A medida liminar foi concedida no âmbito de uma ação civil de improbidade administrativa e interrompe tanto os pagamentos quanto a execução dos serviços, orçados em quase R$ 920 mil.
Ao analisar o caso, a Justiça Federal destacou a probabilidade de direcionamento da licitação e o risco de prejuízo aos cofres públicos caso recursos federais fossem liberados para uma empresa sem idoneidade devidamente comprovada.
Suspeita de direcionamento na licitação
Na decisão, o Judiciário também apontou possíveis irregularidades na condução do processo licitatório. Segundo a análise preliminar, a comissão responsável teria apresentado falhas na fundamentação utilizada para desclassificar concorrentes da empresa vencedora.
O MPF afirma que o prefeito de Ananás, Robson Pereira da Silva, teria pressionado empresas interessadas a desistirem da Concorrência Pública nº 02/2025 para favorecer a empresa K.W. da Silva Sousa Eireli, pertencente ao empresário Keneds Willian da Silva Sousa.
Depoimentos colhidos durante a investigação indicam que representantes das empresas concorrentes teriam sido chamados ao gabinete do prefeito. No local, teriam sido informados de que já existia uma “empresa parceira” escolhida para executar a obra.

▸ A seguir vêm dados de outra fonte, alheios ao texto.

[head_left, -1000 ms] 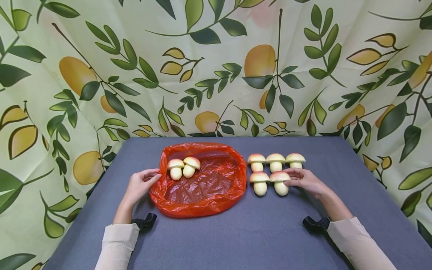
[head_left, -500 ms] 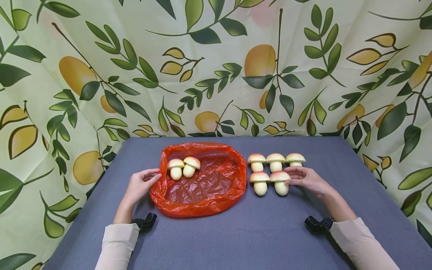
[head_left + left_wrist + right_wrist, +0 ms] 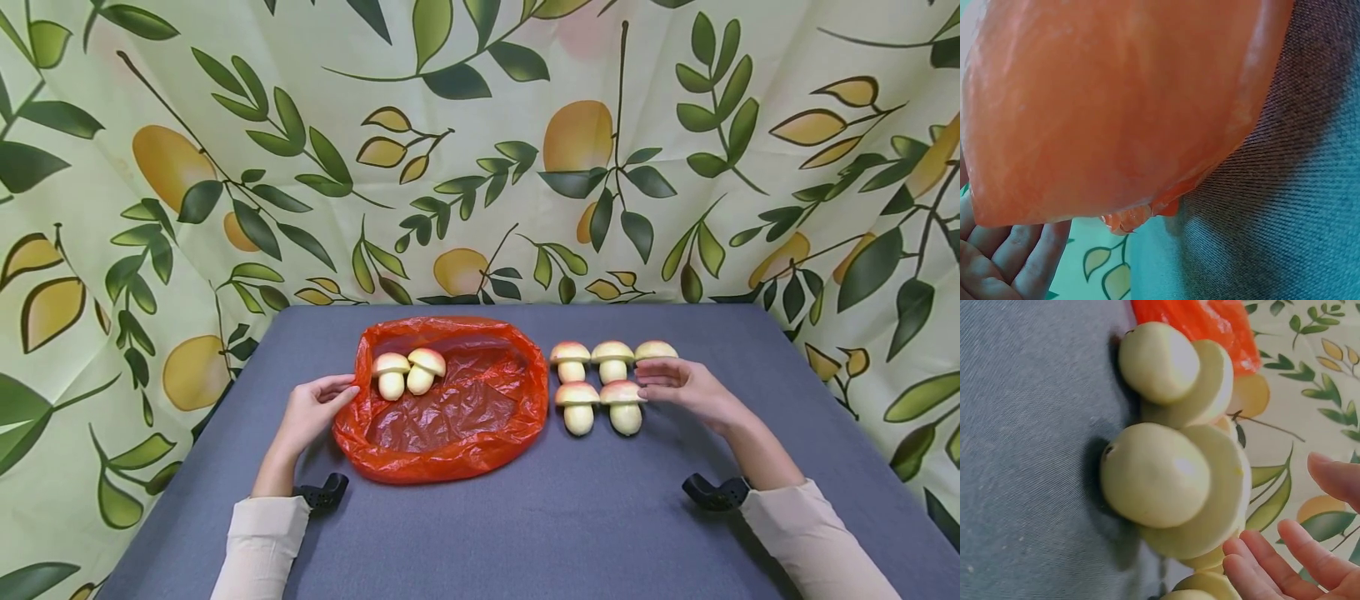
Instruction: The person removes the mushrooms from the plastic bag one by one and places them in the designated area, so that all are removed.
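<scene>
Two mushrooms (image 3: 421, 379) lie inside the red bag (image 3: 442, 467) at ten o'clock, five more (image 3: 578, 417) outside at three. The left hand (image 3: 309, 408) touches its rim (image 3: 363, 367) at nine o'clock; whether it pinches, I cannot tell. The right hand (image 3: 696, 396) has thumb and fingers apart beside that group's four-o'clock mushroom (image 3: 626, 418).

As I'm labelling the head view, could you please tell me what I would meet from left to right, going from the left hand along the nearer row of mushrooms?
Left hand, red bag, left near mushroom, right near mushroom, right hand.
</scene>
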Motion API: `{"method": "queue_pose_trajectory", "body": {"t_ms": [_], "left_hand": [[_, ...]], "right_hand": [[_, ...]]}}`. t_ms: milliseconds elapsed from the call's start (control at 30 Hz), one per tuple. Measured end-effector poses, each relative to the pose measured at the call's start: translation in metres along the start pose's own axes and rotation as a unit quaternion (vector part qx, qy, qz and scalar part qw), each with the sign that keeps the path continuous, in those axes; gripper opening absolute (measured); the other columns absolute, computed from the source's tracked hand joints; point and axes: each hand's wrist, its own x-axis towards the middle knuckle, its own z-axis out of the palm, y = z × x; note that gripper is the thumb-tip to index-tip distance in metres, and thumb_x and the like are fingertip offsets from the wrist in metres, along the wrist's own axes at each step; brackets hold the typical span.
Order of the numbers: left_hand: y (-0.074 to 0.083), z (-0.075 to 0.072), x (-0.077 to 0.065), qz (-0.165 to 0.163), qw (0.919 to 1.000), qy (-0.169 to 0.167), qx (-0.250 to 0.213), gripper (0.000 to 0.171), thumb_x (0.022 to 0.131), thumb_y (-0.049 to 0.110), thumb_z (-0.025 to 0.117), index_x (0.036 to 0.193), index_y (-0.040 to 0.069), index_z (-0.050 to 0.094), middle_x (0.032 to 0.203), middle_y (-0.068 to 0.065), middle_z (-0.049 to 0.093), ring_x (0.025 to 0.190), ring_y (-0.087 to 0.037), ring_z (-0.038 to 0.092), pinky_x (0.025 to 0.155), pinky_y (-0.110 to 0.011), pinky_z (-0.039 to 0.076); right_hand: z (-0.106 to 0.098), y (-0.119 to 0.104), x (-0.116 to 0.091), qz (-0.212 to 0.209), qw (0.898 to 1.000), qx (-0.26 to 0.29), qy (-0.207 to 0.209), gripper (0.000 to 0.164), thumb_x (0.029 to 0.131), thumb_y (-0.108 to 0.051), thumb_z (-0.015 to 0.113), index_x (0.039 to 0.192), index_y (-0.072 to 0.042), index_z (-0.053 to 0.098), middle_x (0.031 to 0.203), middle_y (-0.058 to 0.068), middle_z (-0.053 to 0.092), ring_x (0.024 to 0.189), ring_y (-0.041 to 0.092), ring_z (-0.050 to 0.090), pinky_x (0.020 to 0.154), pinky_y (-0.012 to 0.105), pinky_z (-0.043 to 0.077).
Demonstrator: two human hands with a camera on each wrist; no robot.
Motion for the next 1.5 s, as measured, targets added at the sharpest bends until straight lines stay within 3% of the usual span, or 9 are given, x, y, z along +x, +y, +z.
{"method": "queue_pose_trajectory", "body": {"t_ms": [133,267,567,667,800,1133,1500], "left_hand": [[0.0,-0.001,-0.001,-0.001,1.0,-0.002,0.001,0.038,0.092,0.02,0.065,0.12,-0.006,0.063,0.112,-0.027,0.069,0.078,0.018,0.055,0.073,-0.007,0.048],[0.001,-0.001,-0.001,-0.005,1.0,-0.005,0.006,0.04,0.092,0.022,0.065,0.121,-0.006,0.063,0.112,-0.026,0.069,0.078,0.019,0.055,0.072,-0.007,0.048],[0.001,-0.001,-0.001,-0.004,0.9999,-0.009,0.005,0.04,0.092,0.022,0.065,0.121,-0.005,0.063,0.112,-0.026,0.069,0.078,0.018,0.056,0.072,-0.007,0.049],[0.002,-0.001,-0.001,-0.004,0.9999,-0.011,0.005,0.04,0.092,0.022,0.065,0.121,-0.005,0.063,0.113,-0.026,0.069,0.078,0.018,0.055,0.072,-0.007,0.049],[0.001,-0.001,-0.001,-0.001,0.9999,-0.01,0.005,0.04,0.092,0.022,0.065,0.121,-0.006,0.063,0.112,-0.026,0.069,0.078,0.018,0.055,0.072,-0.007,0.049],[-0.001,0.0,0.0,0.003,1.0,-0.004,0.001,0.037,0.093,0.02,0.065,0.119,-0.006,0.064,0.111,-0.027,0.069,0.078,0.018,0.056,0.072,-0.007,0.049],[-0.002,0.001,0.0,0.012,0.9998,0.0,-0.015,0.035,0.092,0.016,0.064,0.118,-0.007,0.064,0.109,-0.03,0.069,0.078,0.017,0.058,0.071,-0.008,0.049]], "right_hand": [[0.001,-0.005,0.0,-0.018,1.0,0.008,-0.002,0.059,0.091,-0.016,0.066,0.135,0.014,0.041,0.107,-0.019,0.065,0.097,-0.01,0.061,0.082,0.012,0.05],[0.006,-0.011,-0.001,-0.035,0.999,0.023,-0.007,0.056,0.091,-0.014,0.065,0.133,0.015,0.042,0.102,-0.025,0.064,0.098,-0.009,0.062,0.082,0.012,0.051],[0.018,-0.02,0.001,-0.057,0.998,0.033,-0.021,0.051,0.092,-0.012,0.064,0.13,0.015,0.046,0.108,-0.01,0.069,0.098,-0.007,0.064,0.082,0.015,0.053],[0.022,-0.023,0.002,-0.058,0.998,0.02,-0.024,0.05,0.092,-0.013,0.064,0.13,0.015,0.047,0.118,0.013,0.068,0.098,-0.007,0.064,0.082,0.015,0.053],[0.028,-0.027,0.004,-0.056,0.998,0.014,-0.03,0.05,0.093,-0.013,0.063,0.13,0.016,0.046,0.128,0.039,0.053,0.098,-0.008,0.063,0.082,0.014,0.053],[0.044,-0.032,0.01,-0.057,0.997,0.035,-0.041,0.048,0.091,-0.013,0.065,0.127,0.014,0.05,0.128,0.038,0.054,0.097,-0.005,0.065,0.083,0.015,0.053],[0.063,-0.04,0.019,-0.093,0.994,0.035,-0.055,0.047,0.088,-0.01,0.068,0.124,0.015,0.052,0.123,0.037,0.058,0.099,0.0,0.067,0.084,0.015,0.053]]}}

Ainda conforme os relatos registrados em boletim de ocorrência, os empresários teriam sido advertidos de que, caso insistissem em participar da licitação e vencessem o processo, não receberiam pagamento pelos serviços executados.
Nova licitação após cancelamento
Após as denúncias, a primeira licitação foi cancelada pela administração municipal. No entanto, segundo o MPF, poucos dias depois foi aberto um novo processo licitatório, a Concorrência nº 06/2025, com características semelhantes à anterior.
Nesse novo certame, a empresa K.W. da Silva Sousa Eireli foi declarada vencedora.
Recursos federais
Os recursos utilizados para a obra são provenientes do Convênio Federal nº 973395/2024. De acordo com o MPF, os valores não chegaram a ser transferidos à empresa porque os serviços previstos no contrato não foram executados.
Apesar disso, o órgão federal argumenta que a frustração do caráter competitivo da licitação já configura possível ato de improbidade administrativa, conforme o artigo 11, inciso V, da Lei nº 8.429/1992.
Multa por descumprimento
Na decisão, a Justiça Federal também estabeleceu multa diária de R$ 10 mil em caso de descumprimento da ordem judicial. A penalidade é pessoal e pode atingir cada um dos envolvidos no processo, incluindo o próprio município, até o limite do valor do contrato.
A ação de improbidade administrativa tramita na Justiça Federal sob o processo nº 1002273-54.2026.4.01.4301.